JOSE GARDUNO, Plaintiff,

The opinion of the court was delivered by: JOAN HUMPHREY LEFKOW


 Joan H. Lefkow, Executive Magistrate Judge:

 Plaintiff, Jose Garduno, a Mexican American, worked for defendant, Quaker Oats Company ("Quaker"), from 1977 until his termination in November of 1991. PC at P1. *fn1" During those 14 years, Garduno was employed in various positions, first serving as an account representative in Tuscaloosa, Alabama. He rose through the ranks of the company, becoming an account supervisor and an account manager in Tyler, Texas, a regional sales training manager in Atlanta, a district manager in Houston, and a zone development manager in Dallas. PC at P2-7. In January, 1988, Garduno made a lateral transfer from zone development manager in the foods division to another zone development manager position in another division within Quaker. PC at P8. In June, 1989, Garduno accepted a position in the customer financial service division in Chicago, and in June, 1990, he became manager of that division. PC at P9-10. On November 7, 1991, Garduno was discharged from Quaker for falsifying his expense account record. PC at P17.

 Plaintiff does not deny that he was terminated for falsifying his expense account record because (1) he used frequent flier miles (that he had accumulated through business trips) to purchase tickets for business travel and then submitted phony receipts and was reimbursed by Quaker for tickets that he had never purchased; (2) in December of 1990 he went on business to the Fiesta Bowl in Arizona with his son who was not a Quaker employee and submitted the expense for this trip to Quaker for reimbursement; and (3) in August of 1991, he went golfing and later, when claiming reimbursement for this outing, misrepresented the costs of his golfing outing as a business lunch and dinner. Defendant's Statement of Undisputed Facts ("SUMF") at PP4-6.

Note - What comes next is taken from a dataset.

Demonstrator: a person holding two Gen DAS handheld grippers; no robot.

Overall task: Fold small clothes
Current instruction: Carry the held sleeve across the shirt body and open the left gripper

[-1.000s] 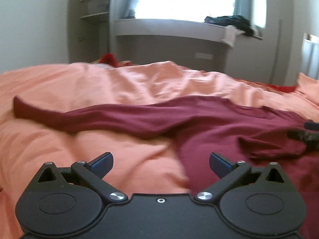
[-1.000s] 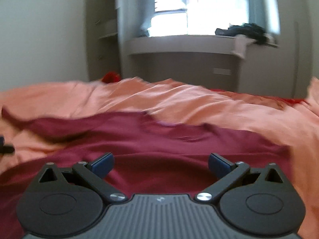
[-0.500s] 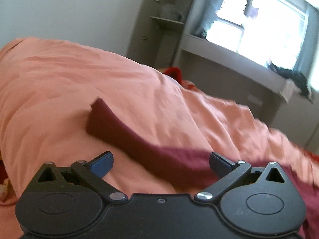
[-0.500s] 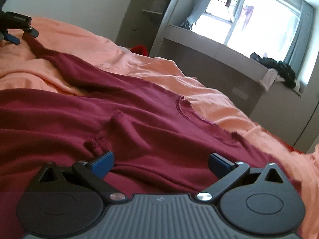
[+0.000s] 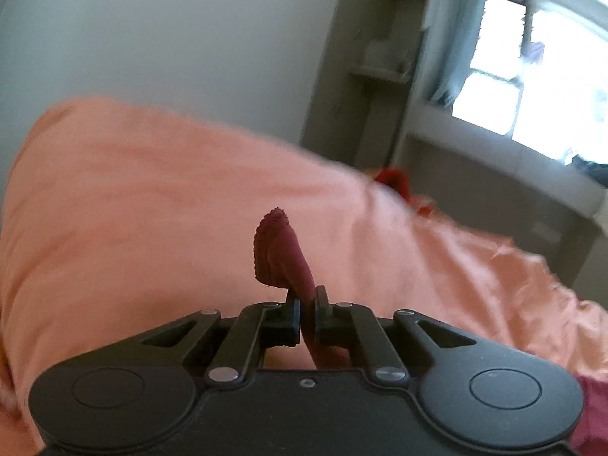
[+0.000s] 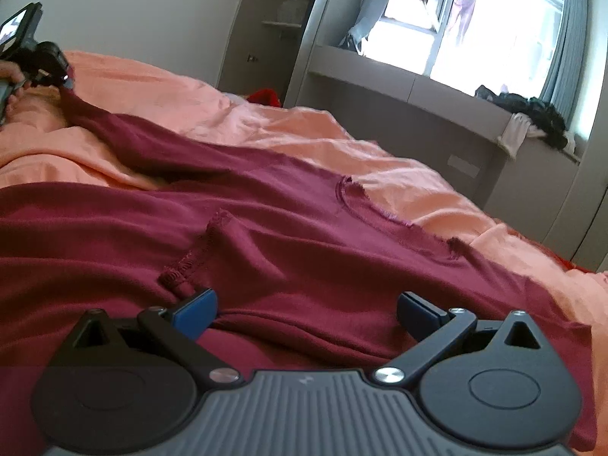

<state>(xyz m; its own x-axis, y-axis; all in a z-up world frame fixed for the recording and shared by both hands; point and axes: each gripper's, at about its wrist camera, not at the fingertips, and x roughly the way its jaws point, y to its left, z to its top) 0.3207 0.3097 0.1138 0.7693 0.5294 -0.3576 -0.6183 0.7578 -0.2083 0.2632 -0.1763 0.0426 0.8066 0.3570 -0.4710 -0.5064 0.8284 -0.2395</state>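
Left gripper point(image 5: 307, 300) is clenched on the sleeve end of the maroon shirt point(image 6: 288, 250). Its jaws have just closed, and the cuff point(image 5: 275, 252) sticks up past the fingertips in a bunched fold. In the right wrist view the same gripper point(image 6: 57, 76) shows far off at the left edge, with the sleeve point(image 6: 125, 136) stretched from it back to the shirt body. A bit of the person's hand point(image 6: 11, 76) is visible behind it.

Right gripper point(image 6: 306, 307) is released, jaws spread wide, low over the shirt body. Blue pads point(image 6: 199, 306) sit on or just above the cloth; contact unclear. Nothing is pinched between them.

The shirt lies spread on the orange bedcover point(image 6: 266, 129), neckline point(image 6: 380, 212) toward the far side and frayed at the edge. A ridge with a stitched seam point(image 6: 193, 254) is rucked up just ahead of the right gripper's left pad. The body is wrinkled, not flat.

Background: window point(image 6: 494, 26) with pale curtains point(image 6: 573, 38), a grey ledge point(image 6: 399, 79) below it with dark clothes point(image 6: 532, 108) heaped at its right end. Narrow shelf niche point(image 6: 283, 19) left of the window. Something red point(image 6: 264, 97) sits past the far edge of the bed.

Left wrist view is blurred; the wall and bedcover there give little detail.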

 Plaintiff filed a timely charge of discrimination with the Illinois Department of Human Rights and the federal Equal Employment Opportunity Commission and received a "right-to-sue" letter dated December 21, 1992. PC at P18. Garduno filed the present lawsuit on November 25, 1992, alleging discrimination based on national origin under Title VII, 42 U.S.C. §§ 2000(e)-2 et seq., and promissory estoppel under Illinois law. *fn2" Jurisdiction is present. 28 U.S.C. § 1331, § 1367. Additional facts as pertinent to the two claims are set out below. The parties are presently before this court on defendant's motion for summary judgement.

 Standard of Review

 Summary judgement is appropriate if the pleadings, depositions, answers to interrogatories, and admissions on file, together with the affidavits, if any, show that there is no genuine issue as to any material fact and that the moving party is entitled to judgement as a matter of law. Fed. R. Civ. P. 56(c); Hickey v. A.E. Staley Mfg., 995 F.2d 1385, 1388 (7th Cir. 1993). When the party opposing the motion bears the burden of proof on a particular issue, it cannot rest on its pleadings alone; rather, it must affirmatively demonstrate by specific factual allegations that there is a genuine issue of material fact that necessitates a trial. Beard v. Whitley County REMC, 840 F.2d 405, 409-410 (7th Cir. 1988). Rule 56(c) requires entry of summary judgement if the non-moving party fails to come forth with evidence to refute the moving party's allegations in its motion for summary judgement. Celotex Corp. v. Catrett, 477 U.S. 317, 322-24, 91 L. Ed. 2d 265, 106 S. Ct. 2548 (1986). The party opposing the motion must do more than merely raise "some metaphysical doubt as to the material facts" in order to survive summary judgement. Matsushita Elec. Indus. Co. v. Zenith Radio Corp., 475 U.S. 574, 586, 89 L. Ed. 2d 538, 106 S. Ct. 1348 (1986). Even though all reasonable inferences are drawn in favor of the party opposing the motion, a scintilla of evidence in support of the non-movant's position will not defeat a motion for summary judgment. Brownell v. Figel, 950 F.2d 1285, 1289 (7th Cir. 1991). Where the factual allegations presented by the party opposing the motion would not lead a rational trier of fact to find for the non-moving party, there is no genuine issue for trial and the district court should grant summary judgement. Anderson v. Liberty Lobby, 477 U.S. 242, 249, 91 L. Ed. 2d 202, 106 S. Ct. 2505 (1986); Palucki v. Sears, Roebuck & Co., 879 F.2d 1568, 1570-71 (7th Cir. 1989). On the other hand, the summary judgement standard must be applied with "added rigor "in employment discrimination cases, due to the unique importance of intent and credibility. Kralman v. Illinois Dept. of Veterans' Affairs, 23 F.3d 150, 152 (7th Cir. 1994); Sarsha v. Sears, Roebuck & Co., 3 F.3d 1035, 1038 (7th Cir. 1993).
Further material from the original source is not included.